━━━ Available data

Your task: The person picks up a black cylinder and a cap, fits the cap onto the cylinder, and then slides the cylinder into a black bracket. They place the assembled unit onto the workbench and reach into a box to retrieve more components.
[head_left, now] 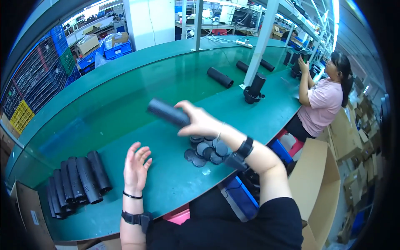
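We've got textured black tubes (83,178) piled at the green tabletop's (171,177) left end; our left grip (136,166) loosely spread; a black cylinder (166,112), blurred, pinched in our right grip (203,123) above mid-tabletop; flat round dark discs (207,150) heaped by the near edge.

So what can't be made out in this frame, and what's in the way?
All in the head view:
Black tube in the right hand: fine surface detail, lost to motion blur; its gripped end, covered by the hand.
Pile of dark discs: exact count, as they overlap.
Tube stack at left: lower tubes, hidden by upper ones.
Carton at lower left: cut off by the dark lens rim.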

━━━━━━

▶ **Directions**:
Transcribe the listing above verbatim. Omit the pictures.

▶ **Written solution**:
Your task: The person picks up a black cylinder and a cap, fits the cap onto the cylinder, and then slides the cylinder into a black bracket. They place the assembled unit onto the workbench and reach into a box to retrieve more components.
[head_left, now] 
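We've got textured black tubes (83,178) piled at the green tabletop's (171,177) left end; our left grip (136,166) loosely spread; a black cylinder (166,112), blurred, pinched in our right grip (203,123) above mid-tabletop; flat round dark discs (207,150) heaped by the near edge.

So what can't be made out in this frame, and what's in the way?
All in the head view:
Black tube in the right hand: fine surface detail, lost to motion blur; its gripped end, covered by the hand.
Pile of dark discs: exact count, as they overlap.
Tube stack at left: lower tubes, hidden by upper ones.
Carton at lower left: cut off by the dark lens rim.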

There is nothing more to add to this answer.